Si un mot de passe a au moins 16 caractères et n'est dans aucune base de fuite ni dictionnaire, la force brute n'est plus votre problème. C'est l'hameçonnage.
La force brute n'est pas la menace principale
Voici la partie qui n'apparaît pas sur les graphiques. Dans les rapports de violations réels, les attaques par force brute représentent une part étonnamment petite des compromissions.
Le rapport Verizon DBIR 2024 trouve la force brute dans seulement environ 2% des violations analysées. Les grandes causes sont le credential stuffing, où les attaquants utilisent des mots de passe déjà fuités contre de nouveaux sites, et l'hameçonnage, où l'utilisateur donne son mot de passe à une fausse page.
C'est pourquoi un mot de passe fort est nécessaire mais pas suffisant. Vous avez aussi besoin de:
- L'unicité, pour qu'une fuite d'un site n'ouvre pas les autres.
- Un moyen de vérifier si votre mot de passe a été exposé, couvert dans comment vérifier si votre mot de passe a été divulgué.
- L'authentification à deux facteurs, surtout sur le courriel et les comptes financiers.
Ce que ça signifie en pratique
Cessez d'essayer de jouer avec les règles de complexité. Choisissez longueur et hasard. Douze caractères de hasard vrai et types mixtes est un plancher raisonnable. Seize est confortable. Vingt est exagéré pour la plupart des choses, et c'est précisément pourquoi c'est un excellent défaut pour un générateur.
Notre générateur défaille à 20 caractères pour une raison. Cette longueur pousse la force brute bien au delà de tout horizon pratique.
Et l'informatique quantique?
Vous avez peut être lu que les ordinateurs quantiques casseront les mots de passe. La réponse honnête est plus nuancée. L'informatique quantique menace la cryptographie à clé publique, celle qui établit les connexions chiffrées. Le chiffrement symétrique et le hachage de mots de passe restent largement sûrs, avec ajustements de longueur de clé.

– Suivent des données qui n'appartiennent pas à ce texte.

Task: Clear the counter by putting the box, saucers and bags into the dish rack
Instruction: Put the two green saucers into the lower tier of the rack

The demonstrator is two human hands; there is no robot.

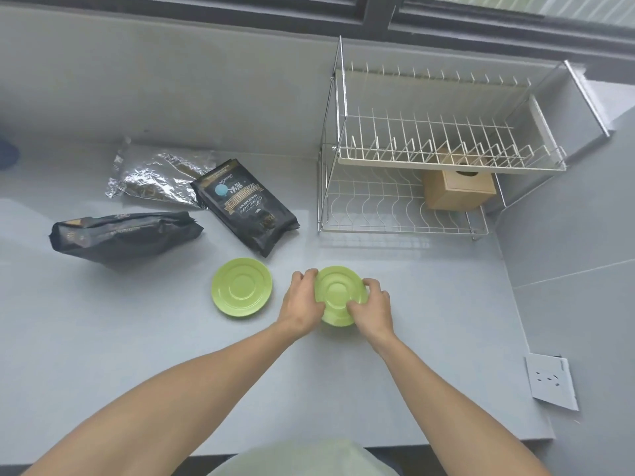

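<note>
Far to the left, a dark bag (123, 235) lies on its side on the grey counter (137, 338). Behind it, near the back wall, a shiny silver bag (154, 175) lies flat and crinkled. Just to the right, a black bag with a blue dot and gold letters (245, 206) lies flat too, and its top corner touches the silver bag or lies over it.

In front of the bags sits a green saucer (242, 286), alone on the counter, right side up.

Next comes the left hand (302, 298). Its fingers curl round the left edge of a second green saucer (338, 293). The right hand (372, 304) holds the right edge of that saucer, with the thumb on the front rim. Both hands are closed on it, one at each side. I cannot tell if the saucer is off the counter or resting on it. It is just beside the first saucer and in front of the dish rack (405, 159).

The rack stands at the back right. It has two shelves made of wire. A wooden box (458, 190) sits on the bottom shelf, at the right end, under the top shelf. The top shelf has rows of white wire.

Far right, a white wall socket (551, 381) is on the side wall.
</note>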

Pour l'instant, longueur et unicité sont les seules préoccupations qui devraient retenir votre attention. L'informatique quantique est un problème pour les cryptographes, pas pour quelqu'un qui choisit un mot de passe pour son courriel.
À retenir
Les graphiques de cassage sont utiles pour une raison: ils rendent concrets des chiffres abstraits. Ils montrent qu'un mot de passe de 8 caractères est sans espoir et qu'un de 20 est essentiellement incassable.
Ce qu'ils ne montrent pas, c'est tout le reste. Réutilisation, hameçonnage, maliciel, récupération de compte faible, appareils perdus. Un excellent mot de passe est une pièce d'un système. Réussissez le, puis passez aux autres.